I'm sharing it with you, because I know I'm not the only casserole lover out there that wants to kick the canned soup addiction.  It's not exactly a recipe... more a basic framework that's easily modified based on what's in the fridge or cupboard.

It's a super simple, basic white sauce.  I started making this as a pasta topping when the cost of the fresh Alfredo sauce at the grocery store crept past the $10 mark for the two containers needed to feed eight of us.  A simple roux of butter and flour, some milk, seasonings and cheese will give you an amazing multi-purpose sauce.  


Use cream and Parmesan with a dash of nutmeg for a cheesy, creamy Alfredo.  Or Cheddar for homemade macaroni and cheese.   I recently discovered the shaved Parmesan at Costco and I am loving it... I could eat it right out of the container (okay, I DID eat some straight up), it’s that good.


Add generous amounts of basil and garlic, some cooked chicken, steamed broccoli, and cooked rice or quinoa for the casserole that comes in at a close second to our beloved tuna casserole.


This one’s also really good. Lean ground beef and onions scramble fried with Montreal Steak Spice, mix in the white sauce with some steamed green beans, and add a scalloped potato topping.  Or skip the potatoes and combine with pasta.  Delicious either way.

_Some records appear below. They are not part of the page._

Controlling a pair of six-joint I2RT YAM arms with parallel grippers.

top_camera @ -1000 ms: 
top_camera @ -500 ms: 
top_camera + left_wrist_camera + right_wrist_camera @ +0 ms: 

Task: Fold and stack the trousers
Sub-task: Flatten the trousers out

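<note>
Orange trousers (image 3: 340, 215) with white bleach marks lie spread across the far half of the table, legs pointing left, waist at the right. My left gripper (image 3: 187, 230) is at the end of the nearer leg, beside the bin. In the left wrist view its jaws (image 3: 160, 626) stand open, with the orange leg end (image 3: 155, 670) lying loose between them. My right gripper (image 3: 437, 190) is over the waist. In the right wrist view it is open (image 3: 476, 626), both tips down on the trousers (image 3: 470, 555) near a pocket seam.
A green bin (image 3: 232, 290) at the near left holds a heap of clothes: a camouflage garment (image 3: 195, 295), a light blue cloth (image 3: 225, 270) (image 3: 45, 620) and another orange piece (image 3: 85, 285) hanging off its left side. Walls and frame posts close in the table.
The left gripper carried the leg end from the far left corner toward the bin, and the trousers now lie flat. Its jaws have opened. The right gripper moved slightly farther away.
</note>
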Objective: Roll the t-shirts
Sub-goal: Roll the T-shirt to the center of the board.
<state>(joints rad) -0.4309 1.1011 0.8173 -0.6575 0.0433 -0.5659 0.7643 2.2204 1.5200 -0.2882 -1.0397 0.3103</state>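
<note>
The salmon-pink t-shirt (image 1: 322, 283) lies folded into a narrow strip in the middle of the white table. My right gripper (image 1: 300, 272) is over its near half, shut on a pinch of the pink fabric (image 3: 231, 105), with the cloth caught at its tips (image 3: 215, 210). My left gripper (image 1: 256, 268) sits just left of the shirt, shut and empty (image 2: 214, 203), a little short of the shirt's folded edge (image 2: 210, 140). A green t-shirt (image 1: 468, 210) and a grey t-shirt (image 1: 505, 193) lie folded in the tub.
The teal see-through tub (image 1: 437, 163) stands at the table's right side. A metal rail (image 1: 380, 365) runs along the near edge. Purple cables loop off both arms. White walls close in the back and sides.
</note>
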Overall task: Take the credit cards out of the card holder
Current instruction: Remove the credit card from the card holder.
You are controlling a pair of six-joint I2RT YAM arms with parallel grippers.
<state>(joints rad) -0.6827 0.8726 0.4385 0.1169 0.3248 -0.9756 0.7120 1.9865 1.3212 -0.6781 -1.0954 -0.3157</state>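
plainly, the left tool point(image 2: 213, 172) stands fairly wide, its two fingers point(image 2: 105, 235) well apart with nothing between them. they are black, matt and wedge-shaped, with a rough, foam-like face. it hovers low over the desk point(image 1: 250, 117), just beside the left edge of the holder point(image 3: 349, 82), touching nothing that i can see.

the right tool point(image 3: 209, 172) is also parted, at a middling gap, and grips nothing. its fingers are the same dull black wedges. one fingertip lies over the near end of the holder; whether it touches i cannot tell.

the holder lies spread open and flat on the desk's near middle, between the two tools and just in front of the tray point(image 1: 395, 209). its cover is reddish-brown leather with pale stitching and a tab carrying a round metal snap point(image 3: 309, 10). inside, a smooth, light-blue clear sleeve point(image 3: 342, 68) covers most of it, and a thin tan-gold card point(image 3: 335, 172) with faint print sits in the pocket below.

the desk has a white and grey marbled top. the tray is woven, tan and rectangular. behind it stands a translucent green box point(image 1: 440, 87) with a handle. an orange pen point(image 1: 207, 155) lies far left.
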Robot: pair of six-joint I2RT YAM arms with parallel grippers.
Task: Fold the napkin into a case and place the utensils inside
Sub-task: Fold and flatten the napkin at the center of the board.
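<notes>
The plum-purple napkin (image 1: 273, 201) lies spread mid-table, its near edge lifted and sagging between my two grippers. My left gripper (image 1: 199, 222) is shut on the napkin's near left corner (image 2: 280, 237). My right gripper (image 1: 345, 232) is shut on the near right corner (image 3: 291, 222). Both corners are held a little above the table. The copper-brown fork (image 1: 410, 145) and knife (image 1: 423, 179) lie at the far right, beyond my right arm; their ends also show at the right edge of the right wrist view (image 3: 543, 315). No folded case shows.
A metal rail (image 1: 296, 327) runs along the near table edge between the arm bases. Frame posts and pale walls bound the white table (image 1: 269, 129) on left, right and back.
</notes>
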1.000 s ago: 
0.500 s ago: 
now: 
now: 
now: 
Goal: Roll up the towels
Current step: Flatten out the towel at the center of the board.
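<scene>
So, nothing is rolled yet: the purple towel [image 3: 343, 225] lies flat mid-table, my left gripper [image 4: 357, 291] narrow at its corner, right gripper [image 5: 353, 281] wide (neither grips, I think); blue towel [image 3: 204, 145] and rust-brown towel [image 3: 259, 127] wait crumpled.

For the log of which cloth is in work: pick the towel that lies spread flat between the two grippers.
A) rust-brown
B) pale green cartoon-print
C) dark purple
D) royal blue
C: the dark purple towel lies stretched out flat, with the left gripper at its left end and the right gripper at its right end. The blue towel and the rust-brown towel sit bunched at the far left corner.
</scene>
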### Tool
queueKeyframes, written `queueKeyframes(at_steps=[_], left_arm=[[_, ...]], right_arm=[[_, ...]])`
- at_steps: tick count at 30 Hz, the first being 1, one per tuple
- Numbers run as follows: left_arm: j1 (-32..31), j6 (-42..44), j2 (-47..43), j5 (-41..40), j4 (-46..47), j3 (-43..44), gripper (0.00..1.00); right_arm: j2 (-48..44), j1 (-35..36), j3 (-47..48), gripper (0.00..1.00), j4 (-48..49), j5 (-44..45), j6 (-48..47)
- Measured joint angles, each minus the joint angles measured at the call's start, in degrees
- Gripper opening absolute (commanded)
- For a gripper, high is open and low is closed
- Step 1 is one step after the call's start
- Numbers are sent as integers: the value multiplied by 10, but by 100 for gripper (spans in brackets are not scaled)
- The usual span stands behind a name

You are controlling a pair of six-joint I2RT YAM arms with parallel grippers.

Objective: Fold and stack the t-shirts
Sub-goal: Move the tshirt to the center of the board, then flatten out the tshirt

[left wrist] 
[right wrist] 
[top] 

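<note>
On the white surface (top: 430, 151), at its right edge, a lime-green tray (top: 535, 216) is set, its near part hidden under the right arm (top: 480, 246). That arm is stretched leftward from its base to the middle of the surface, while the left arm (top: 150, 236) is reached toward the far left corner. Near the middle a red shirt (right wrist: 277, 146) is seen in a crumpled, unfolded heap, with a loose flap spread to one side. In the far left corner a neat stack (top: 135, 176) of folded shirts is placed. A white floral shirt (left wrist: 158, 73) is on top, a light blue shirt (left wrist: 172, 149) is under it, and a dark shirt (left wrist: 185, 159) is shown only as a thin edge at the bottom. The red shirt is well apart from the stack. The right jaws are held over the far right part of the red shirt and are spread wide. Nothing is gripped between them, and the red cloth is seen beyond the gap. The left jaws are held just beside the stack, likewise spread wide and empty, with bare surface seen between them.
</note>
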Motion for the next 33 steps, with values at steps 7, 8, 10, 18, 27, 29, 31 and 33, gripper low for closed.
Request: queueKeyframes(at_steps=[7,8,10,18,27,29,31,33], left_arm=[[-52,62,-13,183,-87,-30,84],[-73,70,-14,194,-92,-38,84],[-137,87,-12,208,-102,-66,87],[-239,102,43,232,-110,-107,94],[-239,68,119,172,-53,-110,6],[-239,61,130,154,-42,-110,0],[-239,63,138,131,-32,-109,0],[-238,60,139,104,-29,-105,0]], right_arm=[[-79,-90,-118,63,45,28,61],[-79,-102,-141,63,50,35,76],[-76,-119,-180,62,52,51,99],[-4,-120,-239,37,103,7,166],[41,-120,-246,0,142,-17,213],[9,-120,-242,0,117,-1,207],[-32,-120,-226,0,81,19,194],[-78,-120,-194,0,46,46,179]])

We do a seafood version too.  Sauteed scallops and shrimp are added to the sauce along with a bag of steamed mixed veggies and served over pasta.

The ingredient combinations are limitless, and easy to adapt to personal preferences.  Here's how I whip up an easy, multi-purpose white sauce:


Using your favourite whisk, mix up a basic roux with equal parts melted butter and flour until well combined.  This it not my favourite whisk, it's my second favourite.  My favourite whisk was nowhere to be seen and I later found it in the backyard.  I don't want to know why.  I'm glad my dishwasher has a sanitize setting.


Once the rue is bubbling and golden, slowing pour in milk, whisking constantly while it thickens.  Once you've achieved a nice smooth consistency, add some seasoning.  This is the batch that went into the quinoa, chicken, broccoli concoction so it's heavy on basil, with a dash of Worchestire sauce, some minced garlic and a dash of nutmeg.


And here's my beloved Parmesan.  Once you've seasoned your sauce you can add the cheese.  Your sauce will thicken as the cheese melts, so keep whisking and add milk as needed.  I find myself adding milk frequently throughout the entire process as it has a tendency to keep thickening even as it sits.

Basic White Sauce

2 tbsp butter
2 tbsp flour
1 cup milk
dash salt

In a small saucepan over medium heat, melt butter.  Whisk in flour until smooth and well combined.  Gradually pour in milk, whisking constantly.  Season, add more milk as needed until desired consistency is reached.  That's it!